What the task asks = The expected result is the run of lines from the one containing "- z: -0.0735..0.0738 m" to the end of the listing, copied exactly.

Collected material =
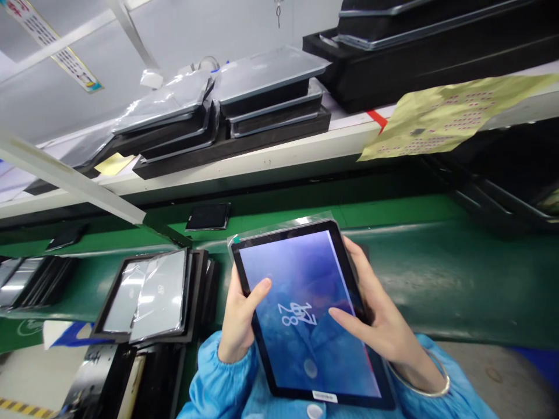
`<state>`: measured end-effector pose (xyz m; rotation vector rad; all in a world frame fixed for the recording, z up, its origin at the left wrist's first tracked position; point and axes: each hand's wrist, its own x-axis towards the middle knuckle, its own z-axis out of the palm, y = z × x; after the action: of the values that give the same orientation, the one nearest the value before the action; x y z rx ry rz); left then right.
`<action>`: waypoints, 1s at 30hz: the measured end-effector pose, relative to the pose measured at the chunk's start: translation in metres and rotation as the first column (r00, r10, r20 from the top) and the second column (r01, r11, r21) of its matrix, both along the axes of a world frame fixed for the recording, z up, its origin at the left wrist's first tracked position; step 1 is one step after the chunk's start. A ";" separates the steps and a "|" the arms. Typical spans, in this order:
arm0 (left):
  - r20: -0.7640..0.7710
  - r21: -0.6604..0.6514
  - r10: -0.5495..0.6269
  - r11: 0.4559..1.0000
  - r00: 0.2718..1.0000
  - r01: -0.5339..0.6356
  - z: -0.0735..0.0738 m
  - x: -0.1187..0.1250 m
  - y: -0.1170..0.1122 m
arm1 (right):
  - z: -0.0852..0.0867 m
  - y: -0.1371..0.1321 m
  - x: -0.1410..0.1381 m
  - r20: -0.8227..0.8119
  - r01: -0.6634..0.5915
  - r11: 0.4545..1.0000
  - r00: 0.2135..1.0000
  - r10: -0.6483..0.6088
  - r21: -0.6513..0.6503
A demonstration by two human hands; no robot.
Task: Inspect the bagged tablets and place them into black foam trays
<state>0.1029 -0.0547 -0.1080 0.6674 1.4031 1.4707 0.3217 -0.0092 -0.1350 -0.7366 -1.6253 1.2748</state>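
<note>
In both hands I hold a black-framed tablet with its screen lit blue and purple, showing white digits that look mirrored or overlapped. A clear plastic film sticks out past its top edge. My left hand grips the left edge, with the thumb lying on the screen. My right hand holds the right edge from behind, its index finger reaching over onto the glass. Blue sleeves cover both forearms, and a thin metal bangle circles the right wrist.
A green conveyor belt runs behind the hands, with a small dark panel on it. Film-covered black-framed panels stand stacked at left. Black trays of panels fill the shelf above, beside a yellow dotted sheet.
</note>
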 end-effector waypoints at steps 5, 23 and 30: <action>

Result below =
  - z: -0.0735..0.0738 m
  - x: -0.1187..0.1250 m
  - y: -0.1170..0.1122 m
arm1 (right):
  - z: -0.0852..0.0867 m
  - y: -0.1371..0.1321 m
  - x: -0.1410..0.1381 m
  - r20: -0.8227..0.8119
  - r01: -0.6634..0.5915
  - r11: 0.4545..1.0000
  - r00: 0.2135..1.0000
  - r10: -0.6483..0.6088
  - r21: -0.6513..0.6503
A demonstration by two human hands; no robot.
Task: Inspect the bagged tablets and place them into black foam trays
<state>0.1029 -0.0547 -0.1080 0.6674 1.4031 1.4707 0.3217 -0.0092 -0.1350 -0.7366 -1.6253 1.2748</state>
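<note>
In both hands I hold a black-framed tablet with its screen lit blue and purple, showing white digits that look mirrored or overlapped. A clear plastic film sticks out past its top edge. My left hand grips the left edge, with the thumb lying on the screen. My right hand holds the right edge from behind, its index finger reaching over onto the glass. Blue sleeves cover both forearms, and a thin metal bangle circles the right wrist.
A green conveyor belt runs behind the hands, with a small dark panel on it. Film-covered black-framed panels stand stacked at left. Black trays of panels fill the shelf above, beside a yellow dotted sheet.
</note>
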 end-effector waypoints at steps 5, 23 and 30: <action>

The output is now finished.